## What to work on
Below are the records; count the lines that include the string "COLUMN" and give only that number.

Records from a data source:

%%

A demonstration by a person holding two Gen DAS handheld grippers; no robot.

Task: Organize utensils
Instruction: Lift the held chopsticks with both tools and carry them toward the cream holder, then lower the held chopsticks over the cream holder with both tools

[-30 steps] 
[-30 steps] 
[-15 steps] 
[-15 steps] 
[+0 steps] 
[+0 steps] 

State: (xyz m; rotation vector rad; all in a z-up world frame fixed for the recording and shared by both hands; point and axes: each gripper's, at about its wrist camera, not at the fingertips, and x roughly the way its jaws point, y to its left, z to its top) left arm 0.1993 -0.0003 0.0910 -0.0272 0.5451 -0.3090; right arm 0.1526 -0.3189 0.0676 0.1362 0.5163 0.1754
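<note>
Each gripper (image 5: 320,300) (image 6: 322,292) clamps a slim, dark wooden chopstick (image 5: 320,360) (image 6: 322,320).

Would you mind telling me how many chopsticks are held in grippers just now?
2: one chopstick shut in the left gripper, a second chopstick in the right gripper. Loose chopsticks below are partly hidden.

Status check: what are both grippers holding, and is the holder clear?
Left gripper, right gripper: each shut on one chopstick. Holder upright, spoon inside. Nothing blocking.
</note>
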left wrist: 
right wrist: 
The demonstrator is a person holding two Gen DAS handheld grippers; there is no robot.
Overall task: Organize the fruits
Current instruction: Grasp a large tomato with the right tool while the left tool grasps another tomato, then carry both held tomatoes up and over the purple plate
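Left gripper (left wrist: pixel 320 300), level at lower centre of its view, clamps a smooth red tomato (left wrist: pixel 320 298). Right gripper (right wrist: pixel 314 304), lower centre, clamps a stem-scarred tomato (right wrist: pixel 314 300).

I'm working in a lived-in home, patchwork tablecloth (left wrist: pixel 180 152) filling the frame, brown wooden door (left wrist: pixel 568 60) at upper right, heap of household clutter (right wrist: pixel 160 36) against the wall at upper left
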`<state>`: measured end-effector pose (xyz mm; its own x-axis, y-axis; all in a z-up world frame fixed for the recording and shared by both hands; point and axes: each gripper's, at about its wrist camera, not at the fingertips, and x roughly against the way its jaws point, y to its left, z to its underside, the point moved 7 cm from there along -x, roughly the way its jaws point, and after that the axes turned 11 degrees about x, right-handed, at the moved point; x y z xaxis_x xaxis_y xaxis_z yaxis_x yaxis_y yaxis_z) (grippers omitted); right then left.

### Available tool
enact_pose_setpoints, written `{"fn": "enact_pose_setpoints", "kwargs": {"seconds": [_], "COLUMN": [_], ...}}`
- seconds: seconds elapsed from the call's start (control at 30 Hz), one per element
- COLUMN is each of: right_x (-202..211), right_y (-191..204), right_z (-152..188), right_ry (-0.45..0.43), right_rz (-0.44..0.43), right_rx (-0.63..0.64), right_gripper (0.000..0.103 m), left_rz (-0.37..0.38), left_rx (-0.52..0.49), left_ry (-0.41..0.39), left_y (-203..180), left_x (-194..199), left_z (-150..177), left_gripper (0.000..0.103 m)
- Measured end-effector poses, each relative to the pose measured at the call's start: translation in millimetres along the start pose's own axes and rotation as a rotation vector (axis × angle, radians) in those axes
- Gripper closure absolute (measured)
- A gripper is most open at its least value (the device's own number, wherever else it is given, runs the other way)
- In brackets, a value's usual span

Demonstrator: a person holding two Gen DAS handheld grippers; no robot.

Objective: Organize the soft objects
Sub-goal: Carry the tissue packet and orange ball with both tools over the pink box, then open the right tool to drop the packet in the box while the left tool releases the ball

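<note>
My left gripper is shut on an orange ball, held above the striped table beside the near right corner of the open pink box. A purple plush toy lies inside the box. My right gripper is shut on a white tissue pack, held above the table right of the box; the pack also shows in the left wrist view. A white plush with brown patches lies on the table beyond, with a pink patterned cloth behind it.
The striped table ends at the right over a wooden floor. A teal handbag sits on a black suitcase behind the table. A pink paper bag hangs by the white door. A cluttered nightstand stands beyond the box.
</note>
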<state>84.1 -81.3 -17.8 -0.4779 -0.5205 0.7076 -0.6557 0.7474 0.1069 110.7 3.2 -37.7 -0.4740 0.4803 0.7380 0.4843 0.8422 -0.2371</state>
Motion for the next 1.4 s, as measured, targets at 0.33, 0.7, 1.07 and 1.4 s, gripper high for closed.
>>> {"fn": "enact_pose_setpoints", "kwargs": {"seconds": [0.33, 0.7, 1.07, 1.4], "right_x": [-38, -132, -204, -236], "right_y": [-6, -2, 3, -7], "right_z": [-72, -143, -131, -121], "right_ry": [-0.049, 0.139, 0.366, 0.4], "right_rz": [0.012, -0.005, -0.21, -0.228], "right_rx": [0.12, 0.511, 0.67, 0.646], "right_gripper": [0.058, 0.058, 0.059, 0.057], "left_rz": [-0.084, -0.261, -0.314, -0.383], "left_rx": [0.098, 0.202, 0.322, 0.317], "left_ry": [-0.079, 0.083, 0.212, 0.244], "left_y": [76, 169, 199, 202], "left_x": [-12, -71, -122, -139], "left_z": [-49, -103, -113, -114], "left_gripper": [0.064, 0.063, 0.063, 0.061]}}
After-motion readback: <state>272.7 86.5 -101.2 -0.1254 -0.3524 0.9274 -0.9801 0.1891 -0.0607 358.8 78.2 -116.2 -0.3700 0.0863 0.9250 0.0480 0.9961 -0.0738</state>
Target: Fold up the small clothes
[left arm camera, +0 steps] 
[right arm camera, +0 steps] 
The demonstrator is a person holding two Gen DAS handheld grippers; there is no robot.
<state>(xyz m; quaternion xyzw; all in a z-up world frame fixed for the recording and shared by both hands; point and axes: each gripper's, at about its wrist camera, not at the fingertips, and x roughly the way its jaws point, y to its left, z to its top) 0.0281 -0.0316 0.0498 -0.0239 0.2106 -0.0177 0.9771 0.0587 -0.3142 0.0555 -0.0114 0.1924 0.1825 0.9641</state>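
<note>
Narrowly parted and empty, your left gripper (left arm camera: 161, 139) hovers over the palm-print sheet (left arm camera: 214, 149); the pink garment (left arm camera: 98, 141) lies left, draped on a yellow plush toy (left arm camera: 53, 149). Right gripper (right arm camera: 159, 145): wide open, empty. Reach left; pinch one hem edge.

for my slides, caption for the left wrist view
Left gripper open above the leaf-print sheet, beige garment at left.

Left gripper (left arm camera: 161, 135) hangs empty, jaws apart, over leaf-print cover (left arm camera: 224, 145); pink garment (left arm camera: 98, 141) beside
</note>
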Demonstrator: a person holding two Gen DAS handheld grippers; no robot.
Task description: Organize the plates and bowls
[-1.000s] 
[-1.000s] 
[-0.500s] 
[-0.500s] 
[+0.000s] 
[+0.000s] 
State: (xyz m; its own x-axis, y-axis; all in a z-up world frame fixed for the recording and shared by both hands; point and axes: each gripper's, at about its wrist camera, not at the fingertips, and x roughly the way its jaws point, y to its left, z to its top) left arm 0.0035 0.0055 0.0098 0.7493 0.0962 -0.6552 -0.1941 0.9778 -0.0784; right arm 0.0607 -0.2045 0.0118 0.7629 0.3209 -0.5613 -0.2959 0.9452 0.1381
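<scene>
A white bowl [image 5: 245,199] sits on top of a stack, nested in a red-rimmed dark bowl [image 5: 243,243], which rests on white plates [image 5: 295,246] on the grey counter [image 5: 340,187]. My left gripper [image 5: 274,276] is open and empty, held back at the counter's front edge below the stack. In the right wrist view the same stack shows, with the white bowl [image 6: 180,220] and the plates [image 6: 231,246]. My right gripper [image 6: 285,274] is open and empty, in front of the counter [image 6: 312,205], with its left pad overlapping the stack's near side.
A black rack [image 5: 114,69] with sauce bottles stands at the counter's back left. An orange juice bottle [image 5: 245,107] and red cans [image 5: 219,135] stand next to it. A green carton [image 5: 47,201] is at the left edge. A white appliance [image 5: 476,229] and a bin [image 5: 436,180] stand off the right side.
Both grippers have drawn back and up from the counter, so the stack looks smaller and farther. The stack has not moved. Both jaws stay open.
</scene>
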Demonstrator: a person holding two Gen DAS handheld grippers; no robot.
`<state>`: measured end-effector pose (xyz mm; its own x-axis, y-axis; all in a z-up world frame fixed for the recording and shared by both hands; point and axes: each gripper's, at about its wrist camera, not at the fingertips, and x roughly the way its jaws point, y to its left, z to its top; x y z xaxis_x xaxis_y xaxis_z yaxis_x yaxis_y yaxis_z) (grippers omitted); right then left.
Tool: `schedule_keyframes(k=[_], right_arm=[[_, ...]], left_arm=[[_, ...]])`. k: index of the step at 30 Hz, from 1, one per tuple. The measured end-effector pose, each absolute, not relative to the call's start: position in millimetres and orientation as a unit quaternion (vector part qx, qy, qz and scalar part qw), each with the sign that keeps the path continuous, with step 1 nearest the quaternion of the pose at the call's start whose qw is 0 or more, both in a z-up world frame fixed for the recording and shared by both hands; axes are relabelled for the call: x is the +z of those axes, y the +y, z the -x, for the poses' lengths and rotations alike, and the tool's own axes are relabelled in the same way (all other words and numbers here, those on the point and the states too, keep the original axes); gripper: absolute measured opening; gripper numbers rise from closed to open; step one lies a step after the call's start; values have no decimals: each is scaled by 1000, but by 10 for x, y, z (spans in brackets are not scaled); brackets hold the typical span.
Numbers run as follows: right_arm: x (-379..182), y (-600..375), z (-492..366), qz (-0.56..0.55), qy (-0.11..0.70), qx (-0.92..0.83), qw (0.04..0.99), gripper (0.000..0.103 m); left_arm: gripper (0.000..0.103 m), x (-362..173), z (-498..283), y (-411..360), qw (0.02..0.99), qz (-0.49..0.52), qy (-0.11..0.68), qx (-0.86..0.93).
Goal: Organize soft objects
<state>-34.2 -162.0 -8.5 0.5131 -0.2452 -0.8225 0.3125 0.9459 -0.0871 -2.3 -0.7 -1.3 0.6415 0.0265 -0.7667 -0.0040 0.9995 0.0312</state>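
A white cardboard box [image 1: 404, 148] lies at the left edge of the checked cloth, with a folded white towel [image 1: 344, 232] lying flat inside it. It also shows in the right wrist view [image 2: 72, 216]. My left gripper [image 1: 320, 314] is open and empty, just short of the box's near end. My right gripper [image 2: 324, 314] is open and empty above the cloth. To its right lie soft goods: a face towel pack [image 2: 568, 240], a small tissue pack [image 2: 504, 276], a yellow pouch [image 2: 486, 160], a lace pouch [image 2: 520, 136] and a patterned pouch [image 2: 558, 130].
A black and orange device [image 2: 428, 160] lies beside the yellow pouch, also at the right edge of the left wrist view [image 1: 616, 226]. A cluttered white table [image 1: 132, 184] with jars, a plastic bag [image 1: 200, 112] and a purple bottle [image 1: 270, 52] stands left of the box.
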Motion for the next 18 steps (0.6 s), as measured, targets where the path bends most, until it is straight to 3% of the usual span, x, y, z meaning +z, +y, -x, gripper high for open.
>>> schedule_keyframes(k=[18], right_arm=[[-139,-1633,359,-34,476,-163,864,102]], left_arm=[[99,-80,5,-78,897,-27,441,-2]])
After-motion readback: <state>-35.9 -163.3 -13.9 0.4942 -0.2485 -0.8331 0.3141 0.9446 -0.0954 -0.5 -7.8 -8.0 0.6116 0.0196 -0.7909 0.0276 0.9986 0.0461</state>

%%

## Answer to the exercise
2